For advocates working in the Gulf region, this report offers a meaningful foundation. The near-universal support for farmed animal welfare legislation is a remarkable entry point, one that advocates can leverage when engaging policymakers, regulators, and certification bodies. The strong public expectation that government institutions, certification authorities, and religious bodies bear responsibility for educating people about farmed animal welfare opens a clear channel for institutional engagement and coalition-building.
The data also reveal a compelling messaging opportunity. Communicating about animal sentience and the broader harms of industrial animal agriculture — to climate, public health, and workers — could increase people’s willingness to make dietary changes. The fact that more respondents were willing to credit farmed animals with positive emotions than to acknowledge their capacity for pain and suffering is itself an important finding. More explicit communication about animal suffering, delivered in culturally sensitive, accessible ways, may be a meaningful lever for advocacy in this context.

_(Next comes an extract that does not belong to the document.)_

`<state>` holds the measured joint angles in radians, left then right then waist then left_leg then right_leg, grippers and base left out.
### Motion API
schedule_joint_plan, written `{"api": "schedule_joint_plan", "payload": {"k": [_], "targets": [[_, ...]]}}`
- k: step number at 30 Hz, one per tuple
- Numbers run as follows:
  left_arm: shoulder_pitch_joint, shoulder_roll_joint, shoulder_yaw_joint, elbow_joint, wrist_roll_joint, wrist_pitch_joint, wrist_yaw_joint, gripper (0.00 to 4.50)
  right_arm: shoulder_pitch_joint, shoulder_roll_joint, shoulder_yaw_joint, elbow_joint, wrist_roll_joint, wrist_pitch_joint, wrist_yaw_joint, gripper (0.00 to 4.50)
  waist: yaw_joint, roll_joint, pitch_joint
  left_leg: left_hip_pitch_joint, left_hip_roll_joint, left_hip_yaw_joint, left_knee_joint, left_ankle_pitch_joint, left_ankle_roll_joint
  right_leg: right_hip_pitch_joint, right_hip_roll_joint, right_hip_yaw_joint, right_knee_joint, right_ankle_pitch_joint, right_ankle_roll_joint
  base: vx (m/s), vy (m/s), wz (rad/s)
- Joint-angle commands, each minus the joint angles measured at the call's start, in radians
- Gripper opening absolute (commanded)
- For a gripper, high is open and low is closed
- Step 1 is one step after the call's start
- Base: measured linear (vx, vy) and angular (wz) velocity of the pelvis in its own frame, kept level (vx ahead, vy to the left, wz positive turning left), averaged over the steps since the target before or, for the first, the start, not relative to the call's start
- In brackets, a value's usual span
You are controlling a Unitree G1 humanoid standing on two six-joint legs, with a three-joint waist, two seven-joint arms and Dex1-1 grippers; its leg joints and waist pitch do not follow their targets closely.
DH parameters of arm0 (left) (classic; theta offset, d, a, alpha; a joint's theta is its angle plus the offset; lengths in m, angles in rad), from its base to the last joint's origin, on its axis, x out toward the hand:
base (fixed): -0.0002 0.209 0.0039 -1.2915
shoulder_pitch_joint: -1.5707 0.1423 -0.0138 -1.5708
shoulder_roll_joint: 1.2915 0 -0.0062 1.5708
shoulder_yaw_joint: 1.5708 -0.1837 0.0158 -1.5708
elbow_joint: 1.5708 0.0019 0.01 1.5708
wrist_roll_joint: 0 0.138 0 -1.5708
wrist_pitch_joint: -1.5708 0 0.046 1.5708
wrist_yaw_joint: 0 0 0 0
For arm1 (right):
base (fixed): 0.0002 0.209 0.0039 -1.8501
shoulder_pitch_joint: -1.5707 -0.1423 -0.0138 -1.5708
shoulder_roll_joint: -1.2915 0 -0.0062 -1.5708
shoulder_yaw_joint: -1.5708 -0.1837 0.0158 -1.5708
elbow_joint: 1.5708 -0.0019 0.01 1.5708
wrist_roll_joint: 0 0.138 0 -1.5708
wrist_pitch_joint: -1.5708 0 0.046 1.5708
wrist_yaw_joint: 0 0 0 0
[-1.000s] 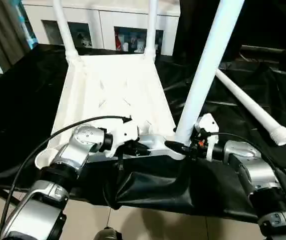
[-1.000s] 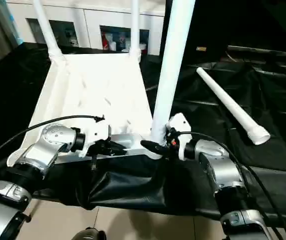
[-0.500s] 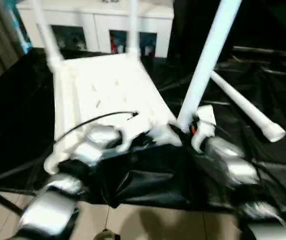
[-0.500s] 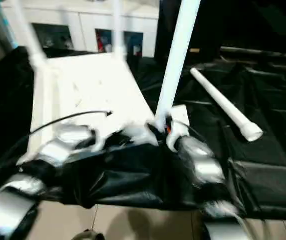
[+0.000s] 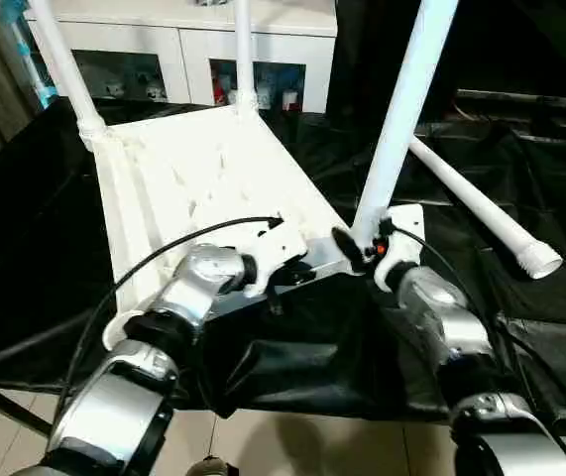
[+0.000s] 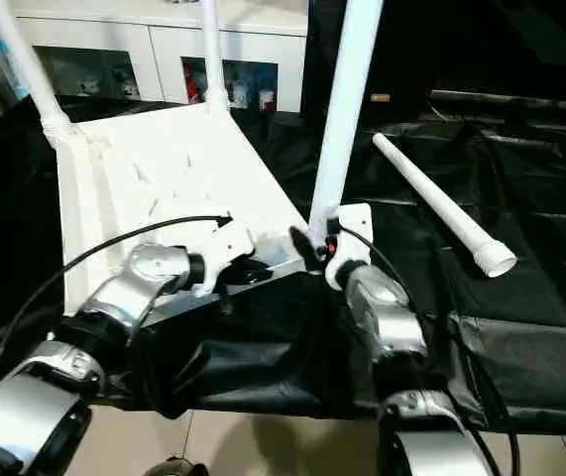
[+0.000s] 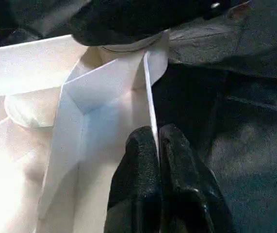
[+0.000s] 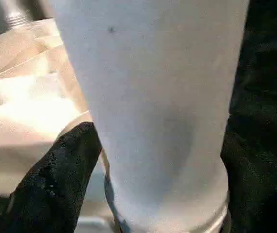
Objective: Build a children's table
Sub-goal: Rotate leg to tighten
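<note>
Your upturned white plastic table top (image 5: 203, 178) has swung since a second ago. Left gripper (image 7: 156, 145) stays pinched on its rim. Right gripper (image 5: 355, 248) straddles third white tubular leg (image 5: 401, 109); grip or gap, cannot tell. Fourth leg (image 5: 481, 213) unfitted.

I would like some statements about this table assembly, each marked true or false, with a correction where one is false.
1. The children's table lies upside down on the black-covered work table. True.
2. Four legs stand in its corner sockets. False: three stand upright, and the loose leg lies on the black cover.
3. The left gripper has its jaws shut on the thin near rim of the children's table. True.
4. The right gripper is at the top of the near leg. False: it is at the base, beside the corner socket.
5. The loose leg rests on the children's table. False: it lies apart, to the right.
</note>
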<state>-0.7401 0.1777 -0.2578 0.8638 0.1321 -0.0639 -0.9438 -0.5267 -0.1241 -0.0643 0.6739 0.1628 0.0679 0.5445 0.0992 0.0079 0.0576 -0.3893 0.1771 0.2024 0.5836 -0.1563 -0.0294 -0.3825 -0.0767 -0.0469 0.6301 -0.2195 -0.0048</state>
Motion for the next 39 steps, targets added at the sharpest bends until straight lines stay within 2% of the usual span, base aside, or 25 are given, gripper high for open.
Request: {"api": "schedule_joint_plan", "payload": {"k": [1, 2, 5, 9, 10, 11, 14, 16, 21, 25, 26, 27, 29, 30, 31, 32, 34, 36, 37, 38, 39], "targets": [[0.026, -0.010, -0.014, -0.057, -0.056, -0.059, -0.094, 0.00, 0.037, -0.015, 0.102, -0.052, 0.008, 0.035, 0.168, 3.72, 0.003, -0.007, -0.064, 0.023, 0.062, -0.034, -0.073, -0.256, 0.029, 0.034, -0.084, 0.045, -0.091, -0.135, -0.212, 0.000, 0.000, 0.00], [0.026, -0.010, -0.014, -0.057, -0.056, -0.059, -0.094, 0.00, 0.037, -0.015, 0.102, -0.052, 0.008, 0.035, 0.168, 3.72, 0.005, -0.006, -0.065, 0.020, 0.063, -0.033, -0.071, -0.236, 0.039, 0.034, -0.083, 0.045, -0.086, -0.100, -0.219, 0.000, 0.000, 0.00], [0.060, 0.029, 0.002, -0.104, -0.094, -0.079, -0.184, 0.00, 0.080, -0.091, 0.125, -0.125, 0.026, 0.071, 0.299, 3.72, 0.011, -0.008, -0.068, 0.022, 0.064, -0.028, -0.066, -0.207, 0.059, 0.035, -0.081, 0.042, -0.081, -0.059, -0.238, 0.000, 0.000, 0.00], [0.091, 0.071, 0.001, -0.144, -0.116, -0.065, -0.261, 0.00, 0.108, -0.149, 0.127, -0.181, 0.049, 0.101, 0.389, 3.72, 0.018, -0.007, -0.067, 0.021, 0.065, -0.027, -0.065, -0.191, 0.071, 0.034, -0.081, 0.041, -0.078, -0.046, -0.249, 0.000, 0.000, 0.00], [0.094, 0.074, 0.000, -0.148, -0.119, -0.066, -0.267, 0.00, 0.110, -0.152, 0.127, -0.186, 0.052, 0.105, 0.395, 3.72, 0.019, -0.006, -0.067, 0.021, 0.066, -0.027, -0.066, -0.204, 0.068, 0.032, -0.082, 0.041, -0.080, -0.070, -0.247, 0.000, 0.000, 0.00], [0.098, 0.079, 0.001, -0.153, -0.123, -0.063, -0.274, 0.00, 0.110, -0.159, 0.128, -0.188, 0.052, 0.105, 0.402, 3.48, 0.017, -0.005, -0.065, 0.023, 0.067, -0.028, -0.069, -0.224, 0.057, 0.030, -0.083, 0.041, -0.083, -0.108, -0.246, 0.000, 0.000, 0.00], [0.106, 0.091, 0.002, -0.157, -0.119, -0.064, -0.284, 0.00, 0.114, -0.171, 0.132, -0.195, 0.049, 0.110, 0.418, 3.37, 0.016, -0.005, -0.064, 0.025, 0.068, -0.029, -0.072, -0.245, 0.033, 0.029, -0.085, 0.043, -0.087, -0.152, -0.239, 0.000, 0.000, 0.00], [0.108, 0.095, 0.005, -0.157, -0.113, -0.065, -0.286, 0.00, 0.116, -0.171, 0.135, -0.199, 0.048, 0.115, 0.425, 3.14, 0.017, -0.006, -0.065, 0.025, 0.066, -0.029, -0.071, -0.240, 0.030, 0.029, -0.085, 0.044, -0.087, -0.146, -0.235, 0.000, 0.000, 0.00], [0.111, 0.097, 0.009, -0.168, -0.114, -0.056, -0.286, 0.00, 0.128, -0.163, 0.149, -0.216, 0.048, 0.124, 0.428, 2.89, 0.018, -0.007, -0.066, 0.023, 0.065, -0.028, -0.069, -0.212, 0.040, 0.030, -0.083, 0.043, -0.083, -0.106, -0.238, 0.000, 0.000, 0.00], [0.099, 0.081, 0.020, -0.150, -0.093, -0.049, -0.212, 0.00, 0.120, -0.125, 0.127, -0.170, 0.016, 0.106, 0.310, 2.84, 0.016, -0.007, -0.065, 0.025, 0.065, -0.029, -0.071, -0.229, 0.033, 0.028, -0.085, 0.043, -0.086, -0.134, -0.236, 0.000, 0.000, 0.00], [0.074, 0.064, 0.023, -0.111, -0.058, -0.042, -0.118, 0.00, 0.098, -0.093, 0.098, -0.111, -0.016, 0.084, 0.175, 2.84, 0.012, -0.006, -0.061, 0.027, 0.066, -0.031, -0.074, -0.252, 0.021, 0.023, -0.086, 0.044, -0.090, -0.170, -0.232, 0.000, 0.000, 0.00], [0.073, 0.064, 0.023, -0.110, -0.057, -0.041, -0.116, 0.00, 0.098, -0.093, 0.097, -0.109, -0.016, 0.084, 0.172, 2.84, 0.008, -0.007, -0.059, 0.027, 0.066, -0.031, -0.076, -0.266, 0.010, 0.021, -0.087, 0.045, -0.092, -0.196, -0.228, 0.000, 0.000, 0.00], [0.047, 0.048, 0.020, -0.069, -0.023, -0.030, -0.036, 0.00, 0.076, -0.059, 0.059, -0.057, -0.026, 0.084, 0.043, 2.83, 0.001, -0.007, -0.057, 0.033, 0.062, -0.034, -0.080, -0.308, -0.023, 0.018, -0.088, 0.048, -0.101, -0.287, -0.207, 0.000, 0.000, 0.00], [0.046, 0.047, 0.019, -0.067, -0.022, -0.030, -0.034, 0.00, 0.075, -0.058, 0.057, -0.055, -0.026, 0.085, 0.038, 2.83, 0.000, -0.006, -0.057, 0.035, 0.063, -0.035, -0.080, -0.318, -0.029, 0.017, -0.089, 0.048, -0.103, -0.301, -0.202, 0.000, 0.000, 0.00], [0.027, 0.028, 0.019, -0.043, -0.012, -0.015, 0.009, 0.00, 0.059, -0.032, 0.024, -0.024, -0.018, 0.100, -0.049, 2.83, -0.002, -0.009, -0.057, 0.033, 0.062, -0.036, -0.081, -0.317, -0.028, 0.020, -0.089, 0.049, -0.105, -0.306, -0.193, 0.000, 0.000, 0.00], [0.020, 0.018, 0.021, -0.034, -0.011, -0.006, 0.025, 0.00, 0.053, -0.021, 0.011, -0.013, -0.013, 0.110, -0.082, 2.83, -0.001, -0.007, -0.057, 0.036, 0.062, -0.035, -0.080, -0.320, -0.024, 0.016, -0.090, 0.051, -0.107, -0.306, -0.191, 0.000, 0.000, 0.00], [-0.009, -0.023, 0.026, -0.011, -0.009, 0.022, 0.085, 0.00, 0.030, 0.016, -0.007, 0.023, -0.012, 0.113, -0.164, 2.83, -0.003, -0.007, -0.061, 0.031, 0.061, -0.035, -0.080, -0.287, -0.023, 0.020, -0.087, 0.050, -0.100, -0.255, -0.196, 0.000, 0.000, 0.00], [-0.031, -0.057, 0.027, 0.007, -0.006, 0.033, 0.128, 0.00, 0.007, 0.046, -0.002, 0.050, -0.019, 0.100, -0.205, 2.83, -0.003, -0.005, -0.062, 0.034, 0.061, -0.033, -0.079, -0.284, -0.020, 0.016, -0.086, 0.050, -0.099, -0.229, -0.202, 0.000, 0.000, 0.00], [-0.038, -0.067, 0.027, 0.016, -0.005, 0.031, 0.138, 0.00, -0.003, 0.054, 0.001, 0.063, -0.024, 0.090, -0.215, 2.83, -0.002, -0.006, -0.062, 0.035, 0.061, -0.033, -0.078, -0.281, -0.019, 0.018, -0.086, 0.050, -0.099, -0.218, -0.205, 0.000, 0.000, 0.00], [-0.046, -0.079, 0.027, 0.025, -0.004, 0.026, 0.143, 0.00, -0.013, 0.066, 0.009, 0.072, -0.029, 0.076, -0.214, 2.83, 0.001, -0.010, -0.064, 0.028, 0.059, -0.032, -0.075, -0.250, -0.004, 0.026, -0.087, 0.049, -0.094, -0.163, -0.211, 0.000, 0.000, 0.00], [-0.051, -0.088, 0.026, 0.028, -0.005, 0.017, 0.139, 0.00, -0.017, 0.075, 0.014, 0.069, -0.025, 0.065, -0.194, 2.83, 0.003, -0.007, -0.066, 0.025, 0.058, -0.032, -0.073, -0.228, 0.009, 0.029, -0.086, 0.048, -0.091, -0.130, -0.211, 0.000, 0.000, 0.00]]}}
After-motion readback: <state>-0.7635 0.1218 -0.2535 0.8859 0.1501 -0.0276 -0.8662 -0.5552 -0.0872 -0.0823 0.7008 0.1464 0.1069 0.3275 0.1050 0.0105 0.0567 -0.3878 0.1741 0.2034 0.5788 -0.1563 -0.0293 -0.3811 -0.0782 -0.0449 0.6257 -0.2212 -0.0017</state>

Ultimately, this study suggests a readiness for deeper engagement on farmed animal welfare and plant-based diets among UAE residents. The movement has real room to grow its base in this region, and locally grounded, evidence-informed strategies will be essential to doing so.
This summary was drafted by a large language model (LLM) and closely edited by our Research Library Manager for clarity and accuracy. As per our AI policy, Faunalytics only uses LLMs to summarize very long reports (50+ pages) that are not appropriate to assign to volunteers, as well as studies that contain graphic descriptions of animal cruelty or animal industries. We remain committed to bringing you reliable data, which is why any AI-generated work will always be reviewed by a human.